A prolactina é um hormônio hipofisário cujo papel clássico é a produção de leite após o parto. Fora desse contexto, atua em grande parte como marcador da função hipofisária, porque o excesso sustentado suprime os sinais hormonais que comandam os ovários e os testículos. O exame, portanto, costuma aparecer quando se investigam os ciclos, a fertilidade ou a libido.

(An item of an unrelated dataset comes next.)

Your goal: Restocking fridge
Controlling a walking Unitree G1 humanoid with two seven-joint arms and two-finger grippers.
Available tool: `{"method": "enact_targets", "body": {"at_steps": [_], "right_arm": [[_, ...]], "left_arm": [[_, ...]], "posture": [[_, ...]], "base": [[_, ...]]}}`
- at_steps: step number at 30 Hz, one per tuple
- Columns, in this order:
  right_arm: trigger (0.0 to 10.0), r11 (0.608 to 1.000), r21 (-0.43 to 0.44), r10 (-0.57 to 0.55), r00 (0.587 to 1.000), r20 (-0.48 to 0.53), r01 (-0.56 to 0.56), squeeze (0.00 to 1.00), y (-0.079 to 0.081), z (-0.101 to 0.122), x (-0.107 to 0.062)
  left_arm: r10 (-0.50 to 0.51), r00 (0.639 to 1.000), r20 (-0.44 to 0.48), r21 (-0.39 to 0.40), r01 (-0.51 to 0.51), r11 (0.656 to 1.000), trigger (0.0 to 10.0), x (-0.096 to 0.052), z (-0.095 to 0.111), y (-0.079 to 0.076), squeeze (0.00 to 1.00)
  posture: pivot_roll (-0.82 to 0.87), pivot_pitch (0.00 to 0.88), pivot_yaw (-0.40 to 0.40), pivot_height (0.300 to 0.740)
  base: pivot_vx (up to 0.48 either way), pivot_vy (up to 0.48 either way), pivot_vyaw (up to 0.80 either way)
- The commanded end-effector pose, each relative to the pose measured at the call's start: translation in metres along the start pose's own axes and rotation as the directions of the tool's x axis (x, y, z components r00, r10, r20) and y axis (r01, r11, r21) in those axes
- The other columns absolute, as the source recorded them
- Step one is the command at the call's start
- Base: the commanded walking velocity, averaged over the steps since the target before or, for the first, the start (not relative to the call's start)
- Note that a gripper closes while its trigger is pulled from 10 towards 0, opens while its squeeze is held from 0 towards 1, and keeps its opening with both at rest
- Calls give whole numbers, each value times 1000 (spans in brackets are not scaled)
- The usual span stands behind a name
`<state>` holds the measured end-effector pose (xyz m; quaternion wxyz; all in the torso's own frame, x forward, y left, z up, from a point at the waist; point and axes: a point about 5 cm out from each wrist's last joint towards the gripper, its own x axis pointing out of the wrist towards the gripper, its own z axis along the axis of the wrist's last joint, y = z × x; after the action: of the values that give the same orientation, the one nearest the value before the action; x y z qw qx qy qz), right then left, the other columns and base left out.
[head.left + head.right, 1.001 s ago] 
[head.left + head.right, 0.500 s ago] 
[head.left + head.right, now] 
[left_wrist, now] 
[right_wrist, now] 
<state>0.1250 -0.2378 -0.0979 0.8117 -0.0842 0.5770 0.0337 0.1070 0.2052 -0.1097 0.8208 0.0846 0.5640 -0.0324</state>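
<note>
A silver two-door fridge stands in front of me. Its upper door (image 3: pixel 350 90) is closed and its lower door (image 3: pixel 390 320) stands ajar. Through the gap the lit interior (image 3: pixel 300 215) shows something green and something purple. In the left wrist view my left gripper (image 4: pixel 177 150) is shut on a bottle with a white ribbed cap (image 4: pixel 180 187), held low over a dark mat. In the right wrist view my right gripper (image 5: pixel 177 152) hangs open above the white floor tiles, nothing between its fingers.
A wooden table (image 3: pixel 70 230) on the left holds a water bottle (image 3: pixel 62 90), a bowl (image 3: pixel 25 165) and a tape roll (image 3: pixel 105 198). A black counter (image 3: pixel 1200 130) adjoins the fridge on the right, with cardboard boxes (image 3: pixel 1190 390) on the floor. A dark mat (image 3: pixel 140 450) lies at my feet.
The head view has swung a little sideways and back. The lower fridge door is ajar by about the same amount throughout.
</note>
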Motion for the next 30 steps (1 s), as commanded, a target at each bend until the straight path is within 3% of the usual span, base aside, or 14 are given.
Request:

Ainda não há leituras para este marcador.

Valores altos e baixos

A prolactina elevada reflete mais frequentemente um adenoma hipofisário benigno, uma tireoide hipoativa, gravidez ou amamentação, estimulação da parede torácica ou medicamentos, em especial antipsicóticos e alguns antieméticos e antidepressivos. Elevações modestas decorrem frequentemente apenas do estresse em torno da coleta de sangue e desaparecem em uma nova amostra colhida em condições tranquilas. A prolactina baixa raramente tem peso clínico por si só. Um resultado elevado é um motivo para repetir o exame e consultar um médico, não um achado em si.

O que afeta o resultado

Os níveis sobem com o sono, o estresse, o exercício, a estimulação mamilar e mesmo com a punção venosa, de modo que a amostra costuma ser colhida pela manhã, em repouso, algumas horas após o despertar; a macroprolactina, uma forma ligada inerte, pode inflar o valor, e o laboratório pode pesquisá-la. A prolactina é lida junto com o LH, o FSH, a testosterona ou o estradiol, já que seu principal efeito é suprimir esse eixo, e a avaliação da tireoide é comumente acrescentada.

Os intervalos de referência são valores gerais para adultos e dependem do laboratório, do método, da idade e do sexo. Servem de orientação, não de diagnóstico — discuta os resultados com o seu médico.